You will notice the above command returns "Cannot confirm uidNumber 1000 is free: checking for the next one" and your LDAP user ends up with UID of 1001. If you are an OCD type like me and want all your users on LDAP and starting at 1000, then you might want to consider changing the UID of the default Ubuntu system user to a number below 1000 before issuing this command. If you do that, then make sure that you can log in and get sudo privileges before you go any further of course.
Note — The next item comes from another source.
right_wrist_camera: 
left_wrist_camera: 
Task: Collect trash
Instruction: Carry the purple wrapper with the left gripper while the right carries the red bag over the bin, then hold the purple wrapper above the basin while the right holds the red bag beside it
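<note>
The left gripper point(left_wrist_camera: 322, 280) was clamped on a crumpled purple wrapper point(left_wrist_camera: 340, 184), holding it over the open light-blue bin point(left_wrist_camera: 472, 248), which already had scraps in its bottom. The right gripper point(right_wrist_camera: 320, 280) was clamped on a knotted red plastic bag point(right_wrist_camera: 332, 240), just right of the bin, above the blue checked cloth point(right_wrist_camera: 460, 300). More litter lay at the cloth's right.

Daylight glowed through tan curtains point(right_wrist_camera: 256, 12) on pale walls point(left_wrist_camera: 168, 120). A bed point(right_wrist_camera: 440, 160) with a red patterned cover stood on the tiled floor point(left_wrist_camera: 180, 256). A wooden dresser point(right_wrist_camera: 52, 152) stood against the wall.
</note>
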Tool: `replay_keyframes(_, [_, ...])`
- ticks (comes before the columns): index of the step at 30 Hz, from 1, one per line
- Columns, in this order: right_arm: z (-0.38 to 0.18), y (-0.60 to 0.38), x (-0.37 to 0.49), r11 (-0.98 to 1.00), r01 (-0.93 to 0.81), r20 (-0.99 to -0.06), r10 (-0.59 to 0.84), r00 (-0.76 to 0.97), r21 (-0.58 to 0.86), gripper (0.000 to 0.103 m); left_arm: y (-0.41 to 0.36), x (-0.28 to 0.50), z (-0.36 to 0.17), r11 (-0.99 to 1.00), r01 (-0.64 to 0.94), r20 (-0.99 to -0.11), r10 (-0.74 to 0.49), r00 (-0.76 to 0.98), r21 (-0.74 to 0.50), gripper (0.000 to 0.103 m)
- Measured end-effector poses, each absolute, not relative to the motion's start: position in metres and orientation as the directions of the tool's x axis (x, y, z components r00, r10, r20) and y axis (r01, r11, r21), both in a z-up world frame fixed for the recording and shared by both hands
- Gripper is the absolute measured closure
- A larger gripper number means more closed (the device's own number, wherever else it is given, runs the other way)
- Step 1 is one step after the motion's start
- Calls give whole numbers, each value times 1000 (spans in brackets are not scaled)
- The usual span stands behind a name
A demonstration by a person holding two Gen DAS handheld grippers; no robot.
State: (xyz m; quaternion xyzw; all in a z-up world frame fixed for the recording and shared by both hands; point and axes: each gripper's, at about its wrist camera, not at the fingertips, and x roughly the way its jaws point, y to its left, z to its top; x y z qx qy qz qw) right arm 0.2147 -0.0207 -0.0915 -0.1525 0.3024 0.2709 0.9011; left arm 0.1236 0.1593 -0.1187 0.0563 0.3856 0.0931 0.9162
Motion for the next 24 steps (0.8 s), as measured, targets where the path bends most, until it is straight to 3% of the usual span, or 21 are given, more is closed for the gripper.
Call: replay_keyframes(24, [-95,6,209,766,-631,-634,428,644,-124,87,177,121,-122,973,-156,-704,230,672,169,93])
You can check your new user by issuing this command;

~$ ldapsearch -xLLL -b "dc=tuxnetworks,dc=com" uid=brettg
dn: uid=brett,ou=Users,dc=tuxnetworks,dc=net
objectClass: top
objectClass: person
objectClass: organizationalPerson
objectClass: inetOrgPerson
objectClass: posixAccount
objectClass: shadowAccount
objectClass: sambaSamAccount
cn: brett
sn: brett
givenName: brett
uid: brett
uidNumber: 1001
gidNumber: 513
homeDirectory: /home/brett
loginShell: /bin/bash
gecos: System User
sambaLogonTime: 0
sambaLogoffTime: 2147483647
sambaKickoffTime: 2147483647
sambaPwdCanChange: 0
displayName: brett
sambaSID: S-1-5-21-3403240416-131340500-4256605436-3002
sambaPrimaryGroupSID: S-1-5-21-3403240416-131340500-4256605436-513
sambaLogonScript: allusers.bat
sambaLMPassword: 157FBB24ACBE1A68AAD3B435B51404EE
sambaAcctFlags: [U]
sambaNTPassword: 8462E3FFE0BA1C8CED841873EC989A29
sambaPwdLastSet: 1308795478
sambaPwdMustChange: 1312683478
shadowLastChange: 15148
shadowMax: 45

If you get output like this then congratulations, you have successfully configured a combined Samba/LDAP server!

Next, you should go ahead and configure a client

13/7/2010- Karan Pratap Singh pointed me to another howto which does some things in a better way than mine did. I have merged the parts that I like into my document (see comments)

23/6/2011- Retested, confirmed the process still works. Some parts were cleaned up and extra output from some of the commands was added. Also I split the post into 2 parts as it was getting quite long.


BellumLeon said...

Hi buddy, why do you put this file in the root directory?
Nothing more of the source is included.